At the end of the meeting, some political parties asked the Electoral Commission (EC) to come out clearly on the Election Steering Committee, which was inaugurated this month.

The political parties raised the concerns during an IPAC meeting with the EC in Accra last Friday.

The meeting was meant to discuss key issues on the 2016 general election, including the voters register, manual verification, limited registration, opening of offices to meet the demand of the law and the electronic register.

Representatives of the National Democratic Congress (NDC), New Patriotic Party (NPP), Convention People’s Party (CPP), People’s National Convention (PNC) and other political parties were at the meeting.

In an interview with the Daily Graphic after the meeting, the Chairman of the PNC, Mr Bernard Mornah, said the political parties needed to understand the objectives of the committee to enable them to sell the idea.

A political pressure group, Let My Vote Count Alliance (LMVCA), has also called on the EC to dissolve the committee.

EC responses

Mr Mornah said the EC largely agreed with the concerns raised by the political parties and accepted to go back to the drawing board to determine the way forward for the committee.

He said the EC admitted that it consulted institutions and not political parties.

The EC therefore assured the parties that it would get back to them on the
matter in due time.

Mr O.B. Amoah, who was part of the NPP team at the IPAC meeting, said his party did not understand the basis for the setting up of the committee, wondering which law backed its establishment.

He also said at the meeting, the EC officials accepted the concerns expressed by the political parties and agreed to return to the drawing board.

Responding later to reports that the EC had discounted claims that the committee had been suspended, Mr Amoah said the NPP would not recognise the committee.

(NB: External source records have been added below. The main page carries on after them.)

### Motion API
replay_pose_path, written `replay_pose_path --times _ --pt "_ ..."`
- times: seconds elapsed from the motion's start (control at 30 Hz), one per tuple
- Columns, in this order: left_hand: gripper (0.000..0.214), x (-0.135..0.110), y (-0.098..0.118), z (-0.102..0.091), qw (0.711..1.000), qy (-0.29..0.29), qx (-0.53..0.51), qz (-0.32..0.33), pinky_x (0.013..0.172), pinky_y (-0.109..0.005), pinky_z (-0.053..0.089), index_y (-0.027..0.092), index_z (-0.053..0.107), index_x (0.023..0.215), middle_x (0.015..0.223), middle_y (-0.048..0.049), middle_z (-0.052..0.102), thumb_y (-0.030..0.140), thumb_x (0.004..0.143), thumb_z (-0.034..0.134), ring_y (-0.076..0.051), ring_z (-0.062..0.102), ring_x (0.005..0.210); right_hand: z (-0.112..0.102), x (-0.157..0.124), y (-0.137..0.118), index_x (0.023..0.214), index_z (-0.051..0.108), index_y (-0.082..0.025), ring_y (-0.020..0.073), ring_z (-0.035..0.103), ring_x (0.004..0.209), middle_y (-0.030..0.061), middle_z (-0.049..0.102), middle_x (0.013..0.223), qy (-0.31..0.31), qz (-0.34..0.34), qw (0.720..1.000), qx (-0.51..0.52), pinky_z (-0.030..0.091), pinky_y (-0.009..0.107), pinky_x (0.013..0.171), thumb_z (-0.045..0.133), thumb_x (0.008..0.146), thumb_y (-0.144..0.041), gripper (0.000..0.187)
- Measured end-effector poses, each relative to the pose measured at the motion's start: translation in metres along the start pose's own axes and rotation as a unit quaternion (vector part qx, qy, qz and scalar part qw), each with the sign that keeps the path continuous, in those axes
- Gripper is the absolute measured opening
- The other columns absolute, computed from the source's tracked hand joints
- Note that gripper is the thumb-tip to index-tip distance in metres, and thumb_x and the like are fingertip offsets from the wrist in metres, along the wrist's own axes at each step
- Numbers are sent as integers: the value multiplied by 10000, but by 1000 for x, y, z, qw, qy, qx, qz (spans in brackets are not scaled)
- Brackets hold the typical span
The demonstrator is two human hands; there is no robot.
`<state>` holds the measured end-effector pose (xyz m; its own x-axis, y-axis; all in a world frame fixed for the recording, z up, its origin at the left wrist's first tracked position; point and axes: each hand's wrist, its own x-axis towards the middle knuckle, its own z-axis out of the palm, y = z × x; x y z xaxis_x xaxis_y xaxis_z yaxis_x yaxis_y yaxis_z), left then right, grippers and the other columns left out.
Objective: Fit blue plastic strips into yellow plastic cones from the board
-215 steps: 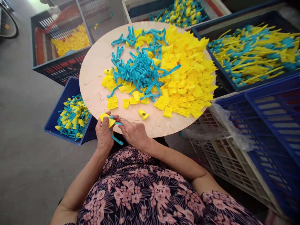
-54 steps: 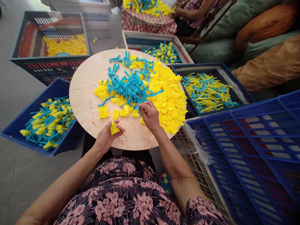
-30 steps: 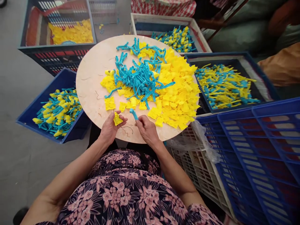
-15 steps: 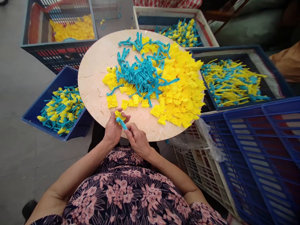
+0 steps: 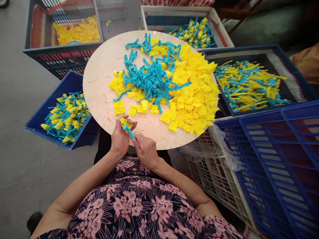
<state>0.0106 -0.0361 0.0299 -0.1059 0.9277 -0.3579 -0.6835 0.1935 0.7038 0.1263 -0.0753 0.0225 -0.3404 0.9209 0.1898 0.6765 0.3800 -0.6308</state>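
Note:
My left hand (image 5: 120,137) is closed around a small yellow plastic piece (image 5: 124,121), its fingers curled under it. Between the thumb and fingers of my right hand (image 5: 146,149) is a blue plastic stick (image 5: 129,131), whose rounded end lies against the yellow piece. Whether the two are joined I cannot tell. Both hands are over the near edge of a round pale table (image 5: 97,73). Beyond them lies a tangled heap of blue sticks (image 5: 152,78), with a large pile of yellow pieces (image 5: 194,89) to its right.
At the left stands a blue bin (image 5: 37,114) of yellow-and-blue assembled parts. A crate (image 5: 62,48) of yellow pieces is at the back left. Two more trays of mixed parts, a white-rimmed one (image 5: 179,10) and a dark blue one (image 5: 294,66), stand behind and right. Blue crates (image 5: 269,149) flank my right side.
Little differs. Both hands keep hold of the same pieces in nearly the same place, and the view has shifted slightly.

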Motion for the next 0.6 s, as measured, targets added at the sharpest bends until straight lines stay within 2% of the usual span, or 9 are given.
replay_pose_path --times 0.27,0.6 --pt "359 -2 3 5 1000 5 6 29 989 -389 459 223 612 958 791 -8 612 568 870 564 -202 665 922 3 -2 -2 1043 624 -171 199 636 753 98 700 841 37 -10 999 -10 443 307 675 247 1042 -343 414" --pt "340 -2 1 4 998 0 -3 64 1043 -387 424 225 632 962 806 -2 627 551 880 578 -173 656 915 7 0 -1 932 617 -171 189 614 698 89 693 779 28 -24 999 -30 404 303 650 236 1046 -333 429"
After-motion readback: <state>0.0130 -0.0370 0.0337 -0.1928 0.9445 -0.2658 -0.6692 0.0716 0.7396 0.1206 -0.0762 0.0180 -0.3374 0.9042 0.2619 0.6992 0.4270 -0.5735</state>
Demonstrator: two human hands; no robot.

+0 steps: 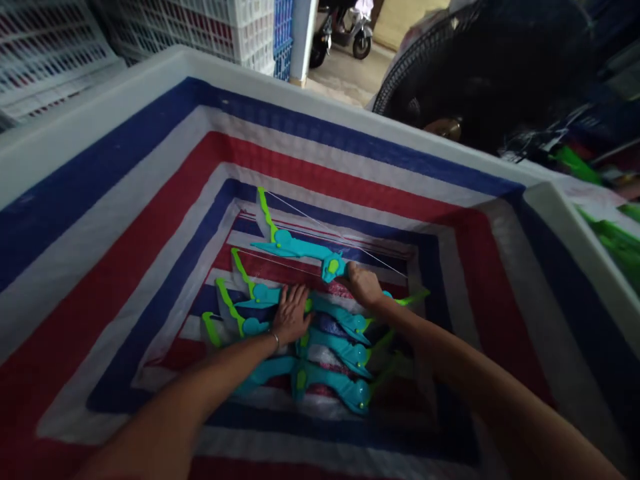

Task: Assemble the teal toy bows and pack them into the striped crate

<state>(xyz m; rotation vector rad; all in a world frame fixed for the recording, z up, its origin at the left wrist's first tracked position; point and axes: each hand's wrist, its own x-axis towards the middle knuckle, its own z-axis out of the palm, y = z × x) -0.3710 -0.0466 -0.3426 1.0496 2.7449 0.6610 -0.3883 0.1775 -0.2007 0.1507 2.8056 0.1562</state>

Mr Samuel Ofosu Ampofo, who was part of the NDC team, said the NDC equally expressed surprise at the formation of the committee and backed calls for its suspension until all the stakeholders had been made to understand the rationale
for the committee.

He said it was not true that the NDC was consulted over the setting up of the committee.

Limited registration

Concerning the issue of the limited registration exercise, he said the political parties recommended that the EC should postpone the date for the limited registration exercise from March 18 to April 28, 2016.

That, according to the parties, was because the Public Elections Regulations (C.I. 75) which was to regulate the elections was still in Parliament and expected to be passed by April.

Setting records

But in its statement to set the records straight, the EC said it assured the stakeholders, after persistent calls for the Commission to reconsider the setting up of the committee, that it would meet and discuss the concerns raised and inform IPAC of its decision later.

“This should not be misconstrued as a suspension of the committee. The committee remains in place until a contrary decision is made,” it stated.

It appealed to members of the Election Steering Committee to stay focused as it took the necessary steps to address the concerns raised.